Sorry this is so incredibly late. Some of my reasons are perfectly legitimate. Yesterday I was extensively possessed by Mobia, muse of furniture moving. (Actually there is a method to that madness, since we need to clear passageways for the second wave of movers coming to bring stuff in on Wednesday. Right now passageways are choked with book boxes inexplicably marked for my office and brought to it, instead of downstairs to the library. I was also entering my office by vaulting — at my age! — over a small table intended to hold derpy and my printer — which I badly need — so that had to change.) So right now my office if 90% set up, including the little constellation of handblown witchballs hanging from the ceiling.) This work lasted till one in the morning, when I collapsed more or less unconscious, which means I woke up at seven thirty, i.e. about an hour later than normal. This part is legitimate.
The less legitimate delay is that, instead of rushing to my office to dash off a blog, its being trash day, I did the litter boxes and changed them to fresh sand, putting the old sand out with the trash, then prepared dinner for tonight, since we’re planning to go to the other house and work this afternoon and neither my purse nor my waistline can afford for me to go out to eat yet again. (Seriously, why do you always gain weight on restaurant meals? Even when you eat less than at home?)
The less legitimate delay is that while having a second cup of coffee I got captured by The Lost Literature of Socialism by George Watson. I think it was one of you reprobates who made me aware of this book, and I’ve read — and looked up references — on the first third (it’s a short book) while putting dinner in crockpot and while having coffee.
One of the thing Watson says which would probably make heads spin in current day US particularly the heads of casual (read un-informed) socialists and school teachers, is that socialism at its inception was often a conservative ideology. Conservative here is used in the sense of preserving a society of different ranks, as opposed to the radical egalitarianism of the French Revolution.
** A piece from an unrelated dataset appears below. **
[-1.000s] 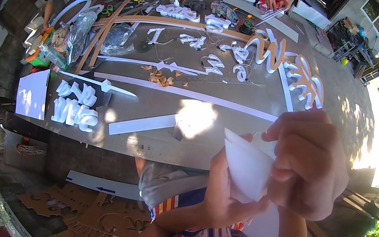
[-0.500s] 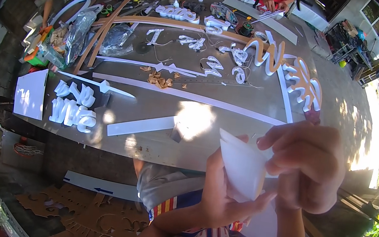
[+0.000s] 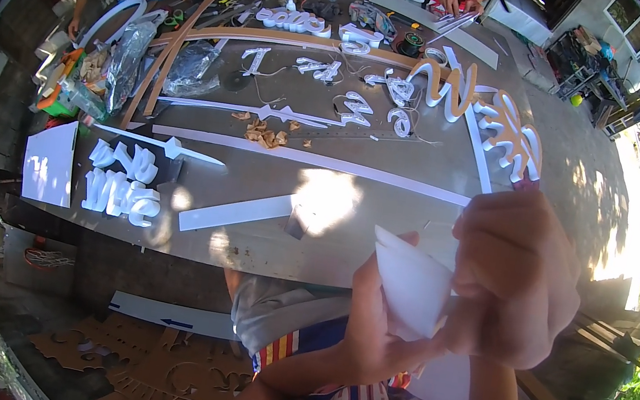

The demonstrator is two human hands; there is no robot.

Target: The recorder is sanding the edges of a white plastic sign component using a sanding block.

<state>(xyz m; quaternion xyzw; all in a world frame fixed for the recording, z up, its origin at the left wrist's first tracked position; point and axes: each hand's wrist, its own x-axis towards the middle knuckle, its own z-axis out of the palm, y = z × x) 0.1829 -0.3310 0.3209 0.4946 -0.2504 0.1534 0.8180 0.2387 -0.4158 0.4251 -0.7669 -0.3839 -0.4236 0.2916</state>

At its inception, socialism was often wedded to the idea that the majority of men are made to obey their “superiors” who will plan things so that those too stupid to care for themselves (it’s implied) will not actually starve/be poor/whatever. Thus the whole idea of scientific governance. Also the idea that “concern for the poor” could involve killing them wholesale. Apparently H. G. Wells advocated killing all the “inferior races.” (Note he’s not being given the Lovecraft treatment by today’s progressives. Apparently using the term “socialist” for oneself is a magical shielf even for DEAD white supremacists. Also note that the alt.right would be more properly named the OLD Right. Antediluvian in fact.) Because scientifically they are a drain on society. Apparently the old socialists objected to Hitler calling himself a socialist on the grounds that his corporatism violated the tenets of socialism (more than seems to us, since socialism was a philosophy of the old noblemen in OPPOSITION to the noveau rich and the new preponderance of commerce) but they never objected to his racialist theories.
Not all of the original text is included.